The question you should be asking yourself, she thought, is why you loved him so much even though you'd seen what he was capable of?

Ever since she found out what she really was, Jace seemed like the only person who ever brought the sun into her life without so much as a hint of gray skies. She'd trusted him with everything she had. She'd loved him far more than she should and he ended it all in a phone call that didn't even last half a minute.

"This is who Jace really is," a voice in the back of her mind said.

He'd been a jerk when they'd first met. He'd been a jerk even when they were together. He distanced himself from her, never letting her get too close. Maybe this was the reason why. If she had gotten too close, she would've been able to see right through his lovable, sad façade.

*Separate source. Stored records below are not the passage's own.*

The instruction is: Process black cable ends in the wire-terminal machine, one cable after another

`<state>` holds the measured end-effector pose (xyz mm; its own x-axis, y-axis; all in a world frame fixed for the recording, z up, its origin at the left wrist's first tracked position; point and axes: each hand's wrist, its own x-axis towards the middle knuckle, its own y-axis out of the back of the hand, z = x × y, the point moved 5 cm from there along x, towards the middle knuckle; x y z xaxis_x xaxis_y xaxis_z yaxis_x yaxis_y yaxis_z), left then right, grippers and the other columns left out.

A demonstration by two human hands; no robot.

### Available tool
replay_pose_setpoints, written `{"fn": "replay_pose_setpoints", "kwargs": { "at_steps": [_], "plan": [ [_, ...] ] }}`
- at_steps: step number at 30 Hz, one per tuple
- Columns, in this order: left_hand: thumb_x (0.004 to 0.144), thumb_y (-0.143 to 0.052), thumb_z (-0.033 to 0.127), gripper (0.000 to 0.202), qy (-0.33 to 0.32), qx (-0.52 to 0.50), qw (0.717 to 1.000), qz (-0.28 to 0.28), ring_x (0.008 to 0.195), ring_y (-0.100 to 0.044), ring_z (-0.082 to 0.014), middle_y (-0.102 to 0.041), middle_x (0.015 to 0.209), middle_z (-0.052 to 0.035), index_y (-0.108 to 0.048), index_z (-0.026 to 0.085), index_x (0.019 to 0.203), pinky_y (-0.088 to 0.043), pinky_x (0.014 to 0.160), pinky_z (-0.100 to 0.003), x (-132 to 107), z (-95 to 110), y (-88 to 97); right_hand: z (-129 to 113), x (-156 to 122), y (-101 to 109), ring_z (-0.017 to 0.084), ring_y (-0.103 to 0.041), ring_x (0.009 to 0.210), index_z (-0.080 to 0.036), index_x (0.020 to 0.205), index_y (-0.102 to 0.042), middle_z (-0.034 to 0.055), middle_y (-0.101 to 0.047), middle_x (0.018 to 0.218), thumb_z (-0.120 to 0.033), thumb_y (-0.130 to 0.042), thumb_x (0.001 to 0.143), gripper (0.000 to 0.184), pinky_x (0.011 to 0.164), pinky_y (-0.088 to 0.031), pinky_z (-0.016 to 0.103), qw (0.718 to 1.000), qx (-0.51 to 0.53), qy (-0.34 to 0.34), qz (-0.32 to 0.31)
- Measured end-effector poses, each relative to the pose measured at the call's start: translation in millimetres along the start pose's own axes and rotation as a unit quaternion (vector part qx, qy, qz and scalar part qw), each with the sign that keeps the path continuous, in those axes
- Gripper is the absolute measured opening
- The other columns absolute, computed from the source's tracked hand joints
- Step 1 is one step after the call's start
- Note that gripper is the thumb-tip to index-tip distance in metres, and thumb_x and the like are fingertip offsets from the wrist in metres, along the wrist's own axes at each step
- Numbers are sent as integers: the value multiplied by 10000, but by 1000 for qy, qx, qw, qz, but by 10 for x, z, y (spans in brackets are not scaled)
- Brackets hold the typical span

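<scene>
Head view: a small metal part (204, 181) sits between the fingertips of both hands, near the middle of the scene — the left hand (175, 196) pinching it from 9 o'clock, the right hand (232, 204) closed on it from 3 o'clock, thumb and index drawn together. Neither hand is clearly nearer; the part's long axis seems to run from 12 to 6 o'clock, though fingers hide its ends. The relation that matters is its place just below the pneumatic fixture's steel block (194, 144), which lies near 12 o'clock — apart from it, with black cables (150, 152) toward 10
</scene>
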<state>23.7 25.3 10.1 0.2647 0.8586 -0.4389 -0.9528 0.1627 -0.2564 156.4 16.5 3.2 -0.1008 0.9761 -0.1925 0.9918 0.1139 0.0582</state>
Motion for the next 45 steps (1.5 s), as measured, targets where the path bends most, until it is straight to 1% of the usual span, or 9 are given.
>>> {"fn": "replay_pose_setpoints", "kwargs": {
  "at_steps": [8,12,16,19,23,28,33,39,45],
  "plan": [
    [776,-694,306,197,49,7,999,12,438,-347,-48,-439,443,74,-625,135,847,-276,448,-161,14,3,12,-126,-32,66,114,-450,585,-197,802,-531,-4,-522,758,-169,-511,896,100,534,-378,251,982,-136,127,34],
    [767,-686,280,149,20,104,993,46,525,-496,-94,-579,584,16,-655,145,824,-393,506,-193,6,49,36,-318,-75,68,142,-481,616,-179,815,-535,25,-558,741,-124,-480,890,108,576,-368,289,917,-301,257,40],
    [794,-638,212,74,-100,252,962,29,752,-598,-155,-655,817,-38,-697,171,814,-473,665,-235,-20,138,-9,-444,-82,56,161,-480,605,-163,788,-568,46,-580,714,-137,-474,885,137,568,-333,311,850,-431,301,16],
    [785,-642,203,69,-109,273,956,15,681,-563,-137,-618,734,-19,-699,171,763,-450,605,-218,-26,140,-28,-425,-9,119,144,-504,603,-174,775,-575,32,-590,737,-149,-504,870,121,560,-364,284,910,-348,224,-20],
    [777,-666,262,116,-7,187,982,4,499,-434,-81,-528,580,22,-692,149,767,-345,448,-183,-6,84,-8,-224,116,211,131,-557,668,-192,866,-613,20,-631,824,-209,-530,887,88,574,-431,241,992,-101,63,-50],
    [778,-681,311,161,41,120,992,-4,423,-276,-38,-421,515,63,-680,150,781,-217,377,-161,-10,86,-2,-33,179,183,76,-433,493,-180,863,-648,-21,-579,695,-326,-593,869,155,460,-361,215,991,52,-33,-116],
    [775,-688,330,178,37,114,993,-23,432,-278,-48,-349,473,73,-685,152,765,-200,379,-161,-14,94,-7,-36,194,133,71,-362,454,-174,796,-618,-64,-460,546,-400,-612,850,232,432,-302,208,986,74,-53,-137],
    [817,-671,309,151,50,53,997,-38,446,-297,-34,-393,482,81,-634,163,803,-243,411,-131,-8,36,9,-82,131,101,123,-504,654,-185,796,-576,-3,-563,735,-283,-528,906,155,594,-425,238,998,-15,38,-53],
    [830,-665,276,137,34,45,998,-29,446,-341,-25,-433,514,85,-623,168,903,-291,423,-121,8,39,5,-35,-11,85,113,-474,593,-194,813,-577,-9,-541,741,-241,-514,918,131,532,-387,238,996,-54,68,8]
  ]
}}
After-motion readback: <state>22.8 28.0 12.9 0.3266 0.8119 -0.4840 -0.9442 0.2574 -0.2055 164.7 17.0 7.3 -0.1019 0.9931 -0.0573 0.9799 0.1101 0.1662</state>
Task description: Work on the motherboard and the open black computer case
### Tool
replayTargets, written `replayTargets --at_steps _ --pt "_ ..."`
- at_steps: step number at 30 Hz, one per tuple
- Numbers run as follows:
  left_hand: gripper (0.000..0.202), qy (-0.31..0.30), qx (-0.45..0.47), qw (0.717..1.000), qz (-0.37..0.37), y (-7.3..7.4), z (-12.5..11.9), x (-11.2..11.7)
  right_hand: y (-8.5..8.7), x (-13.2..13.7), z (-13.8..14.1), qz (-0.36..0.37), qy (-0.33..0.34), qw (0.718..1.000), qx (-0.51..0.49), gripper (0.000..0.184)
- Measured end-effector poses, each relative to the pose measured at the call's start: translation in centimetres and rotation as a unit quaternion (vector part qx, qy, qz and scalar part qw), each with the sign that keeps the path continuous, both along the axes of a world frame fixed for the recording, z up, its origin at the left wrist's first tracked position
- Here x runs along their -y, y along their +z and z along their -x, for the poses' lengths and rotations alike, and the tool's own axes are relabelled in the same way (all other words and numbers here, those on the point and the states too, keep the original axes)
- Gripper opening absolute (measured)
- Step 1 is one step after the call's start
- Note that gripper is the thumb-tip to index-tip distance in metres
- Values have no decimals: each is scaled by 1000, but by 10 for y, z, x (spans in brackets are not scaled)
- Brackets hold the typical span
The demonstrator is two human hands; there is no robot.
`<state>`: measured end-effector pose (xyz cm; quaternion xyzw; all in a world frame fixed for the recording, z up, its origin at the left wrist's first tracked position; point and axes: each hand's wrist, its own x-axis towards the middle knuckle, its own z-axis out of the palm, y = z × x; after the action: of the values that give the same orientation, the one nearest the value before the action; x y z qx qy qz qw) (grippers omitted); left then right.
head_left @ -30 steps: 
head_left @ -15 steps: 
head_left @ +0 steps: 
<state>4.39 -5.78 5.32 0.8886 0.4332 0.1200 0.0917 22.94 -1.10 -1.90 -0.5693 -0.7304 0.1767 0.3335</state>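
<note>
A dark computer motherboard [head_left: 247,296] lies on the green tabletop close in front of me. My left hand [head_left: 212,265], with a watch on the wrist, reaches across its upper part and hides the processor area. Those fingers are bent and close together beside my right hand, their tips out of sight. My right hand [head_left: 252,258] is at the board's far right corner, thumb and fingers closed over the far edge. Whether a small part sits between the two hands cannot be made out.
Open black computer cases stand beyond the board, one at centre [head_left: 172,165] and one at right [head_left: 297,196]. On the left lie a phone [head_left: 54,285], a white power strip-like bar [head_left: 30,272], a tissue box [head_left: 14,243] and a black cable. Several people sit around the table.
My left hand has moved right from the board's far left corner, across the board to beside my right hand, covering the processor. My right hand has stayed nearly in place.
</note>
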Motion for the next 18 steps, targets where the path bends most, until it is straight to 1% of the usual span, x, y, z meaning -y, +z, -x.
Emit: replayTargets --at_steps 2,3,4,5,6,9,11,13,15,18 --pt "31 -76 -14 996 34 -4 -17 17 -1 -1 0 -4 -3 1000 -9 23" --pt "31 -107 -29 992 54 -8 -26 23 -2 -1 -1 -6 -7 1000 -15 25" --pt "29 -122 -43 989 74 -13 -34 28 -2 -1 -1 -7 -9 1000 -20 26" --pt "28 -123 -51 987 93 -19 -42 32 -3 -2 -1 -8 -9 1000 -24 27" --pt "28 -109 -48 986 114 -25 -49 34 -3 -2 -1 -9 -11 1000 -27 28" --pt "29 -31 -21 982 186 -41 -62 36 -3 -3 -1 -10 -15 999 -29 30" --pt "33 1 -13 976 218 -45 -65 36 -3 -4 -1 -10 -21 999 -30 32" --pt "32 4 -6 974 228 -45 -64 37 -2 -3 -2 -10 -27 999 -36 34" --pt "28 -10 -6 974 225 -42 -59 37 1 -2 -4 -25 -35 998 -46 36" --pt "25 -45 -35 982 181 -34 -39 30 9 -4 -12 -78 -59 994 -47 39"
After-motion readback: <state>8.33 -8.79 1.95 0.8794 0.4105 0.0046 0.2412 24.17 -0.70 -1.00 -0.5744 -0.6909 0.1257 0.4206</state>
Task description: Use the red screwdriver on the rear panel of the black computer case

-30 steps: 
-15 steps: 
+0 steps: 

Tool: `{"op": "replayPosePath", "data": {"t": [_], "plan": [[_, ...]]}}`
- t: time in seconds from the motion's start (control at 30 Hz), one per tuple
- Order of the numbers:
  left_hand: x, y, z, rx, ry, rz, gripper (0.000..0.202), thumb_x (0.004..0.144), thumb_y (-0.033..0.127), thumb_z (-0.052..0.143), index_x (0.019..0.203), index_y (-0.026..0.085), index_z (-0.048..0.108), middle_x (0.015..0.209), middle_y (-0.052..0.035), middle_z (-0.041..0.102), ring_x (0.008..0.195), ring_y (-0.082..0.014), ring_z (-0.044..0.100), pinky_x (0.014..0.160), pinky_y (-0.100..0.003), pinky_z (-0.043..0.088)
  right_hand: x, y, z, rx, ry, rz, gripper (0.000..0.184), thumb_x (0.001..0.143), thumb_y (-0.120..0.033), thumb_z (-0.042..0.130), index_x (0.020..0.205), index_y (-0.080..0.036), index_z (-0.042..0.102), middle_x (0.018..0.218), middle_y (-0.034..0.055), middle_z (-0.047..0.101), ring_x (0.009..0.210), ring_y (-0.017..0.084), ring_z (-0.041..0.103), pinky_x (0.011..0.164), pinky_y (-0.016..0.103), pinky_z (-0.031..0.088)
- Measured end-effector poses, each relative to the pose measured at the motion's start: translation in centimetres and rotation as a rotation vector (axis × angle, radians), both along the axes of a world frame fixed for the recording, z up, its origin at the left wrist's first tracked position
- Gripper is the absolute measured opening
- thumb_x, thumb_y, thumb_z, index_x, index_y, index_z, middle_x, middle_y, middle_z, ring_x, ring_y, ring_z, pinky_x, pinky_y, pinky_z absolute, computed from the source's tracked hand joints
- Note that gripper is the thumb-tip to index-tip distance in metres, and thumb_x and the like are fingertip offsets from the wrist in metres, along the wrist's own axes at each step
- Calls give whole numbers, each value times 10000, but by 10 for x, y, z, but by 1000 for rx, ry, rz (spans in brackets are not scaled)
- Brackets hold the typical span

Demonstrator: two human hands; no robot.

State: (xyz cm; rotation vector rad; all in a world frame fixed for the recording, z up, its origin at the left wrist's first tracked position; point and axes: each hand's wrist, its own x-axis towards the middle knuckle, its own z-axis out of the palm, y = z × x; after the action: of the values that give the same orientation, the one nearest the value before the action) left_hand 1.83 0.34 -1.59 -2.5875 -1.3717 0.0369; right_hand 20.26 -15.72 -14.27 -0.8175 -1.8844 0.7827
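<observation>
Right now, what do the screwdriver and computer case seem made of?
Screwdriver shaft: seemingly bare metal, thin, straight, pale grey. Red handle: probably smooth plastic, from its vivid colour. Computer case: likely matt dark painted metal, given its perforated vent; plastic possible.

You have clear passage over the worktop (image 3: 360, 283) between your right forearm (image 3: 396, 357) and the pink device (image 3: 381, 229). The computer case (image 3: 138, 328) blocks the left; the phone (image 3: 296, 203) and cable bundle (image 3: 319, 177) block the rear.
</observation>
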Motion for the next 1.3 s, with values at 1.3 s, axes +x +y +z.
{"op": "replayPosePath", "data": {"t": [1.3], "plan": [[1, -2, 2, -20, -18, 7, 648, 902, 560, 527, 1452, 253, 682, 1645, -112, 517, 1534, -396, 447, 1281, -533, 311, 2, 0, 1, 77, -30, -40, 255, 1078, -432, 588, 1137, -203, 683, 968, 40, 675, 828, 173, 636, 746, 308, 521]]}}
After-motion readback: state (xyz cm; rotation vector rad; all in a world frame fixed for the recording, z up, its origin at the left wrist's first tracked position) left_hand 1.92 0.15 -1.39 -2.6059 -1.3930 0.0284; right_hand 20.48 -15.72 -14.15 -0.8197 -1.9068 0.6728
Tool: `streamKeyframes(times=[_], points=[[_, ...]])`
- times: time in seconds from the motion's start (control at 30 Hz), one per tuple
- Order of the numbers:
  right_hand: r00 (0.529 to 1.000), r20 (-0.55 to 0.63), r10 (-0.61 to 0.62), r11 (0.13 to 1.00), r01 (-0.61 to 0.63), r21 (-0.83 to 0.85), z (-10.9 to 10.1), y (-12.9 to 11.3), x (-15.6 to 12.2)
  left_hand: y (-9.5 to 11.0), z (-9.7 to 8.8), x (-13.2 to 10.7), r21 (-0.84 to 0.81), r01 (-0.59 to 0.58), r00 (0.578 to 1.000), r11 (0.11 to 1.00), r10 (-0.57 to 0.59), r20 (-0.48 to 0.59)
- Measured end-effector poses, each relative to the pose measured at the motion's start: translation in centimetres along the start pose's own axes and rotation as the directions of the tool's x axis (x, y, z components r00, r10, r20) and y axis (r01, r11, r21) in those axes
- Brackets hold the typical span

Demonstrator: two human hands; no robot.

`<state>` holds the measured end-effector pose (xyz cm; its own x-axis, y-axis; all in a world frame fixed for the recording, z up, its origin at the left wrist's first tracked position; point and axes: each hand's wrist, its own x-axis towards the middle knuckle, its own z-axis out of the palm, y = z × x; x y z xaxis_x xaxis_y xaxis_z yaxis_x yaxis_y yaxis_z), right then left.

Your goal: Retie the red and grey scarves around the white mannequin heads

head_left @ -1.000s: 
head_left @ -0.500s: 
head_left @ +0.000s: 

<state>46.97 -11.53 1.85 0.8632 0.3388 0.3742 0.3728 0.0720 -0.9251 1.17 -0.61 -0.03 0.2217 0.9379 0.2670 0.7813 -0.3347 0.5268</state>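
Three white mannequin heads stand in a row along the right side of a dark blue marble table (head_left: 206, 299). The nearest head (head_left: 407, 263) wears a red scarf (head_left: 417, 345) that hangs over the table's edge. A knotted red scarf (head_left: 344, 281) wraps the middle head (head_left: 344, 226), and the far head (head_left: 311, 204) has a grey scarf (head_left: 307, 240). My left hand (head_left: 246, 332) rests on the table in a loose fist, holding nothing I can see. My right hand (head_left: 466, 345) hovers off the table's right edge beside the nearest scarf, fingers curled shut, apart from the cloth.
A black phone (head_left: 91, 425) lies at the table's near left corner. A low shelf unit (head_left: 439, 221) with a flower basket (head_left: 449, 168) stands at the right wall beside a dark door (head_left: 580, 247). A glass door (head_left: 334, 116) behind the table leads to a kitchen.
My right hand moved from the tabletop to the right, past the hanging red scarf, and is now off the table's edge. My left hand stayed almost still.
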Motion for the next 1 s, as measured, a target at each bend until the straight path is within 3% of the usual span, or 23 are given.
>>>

She would've seen the real him in an instant and stopped feeling any pity for him. She would have left him and who would he have then to play his games with him? Perhaps that was all she had ever been to him, a pawn in his chess game. She lived it every day she was with him and she didn't even know it. But how was she to know when he changed the rules every day, when he would never let her win?

She turned in the couch, her arms moving to hug herself. This was how Jace used to hug her. He was forever surprising her with hugs and kisses she wouldn't be able to see. Maybe he only ever kissed her from behind so he wouldn't have to see her face. She knew she wasn't the prettiest girl, but for however long it had lasted, she'd convinced herself that Jace saw more than what she looked like on the outside, that he knew what her soul was like and that theirs were the hearts that had been made to beat in sync with one another.

Her mother had told her more than once, "Leave him before something happens."

Clary realized now how she should have run far, far away from him. She should've run till her legs were aching with the exertion and still she continued running.

She chuckled when she thought of her relationship with Jace. It was funny how less than a month ago, he had been the perfect, perfect man in her eyes. Yes, she thought him a man. Now, though, he seemed little more than a boy because surely a man would not play with a woman's feelings as such. Did he feel no compassion when he looked at her? She was only seventeen. She still had much of her life to live and she had been so in love with him, and yet he toyed with her life, with her heart, and he took her innocence and threw it into the sea. This bitterness that she felt, this hatred for him that was engulfing her person, was the product of his games, of his lies.

Overhead, she could hear the sounds of fireworks booming and she knew that colours of all sorts would be splattered against the canvas of the dark night sky. Every _boom! _that she heard coincided with the beating of her heart. She knew then that she would never forgive Jace. She would never be able to. Every moment since they'd met, he had tried his best to convince her that he was his own man, that he was not Valentine.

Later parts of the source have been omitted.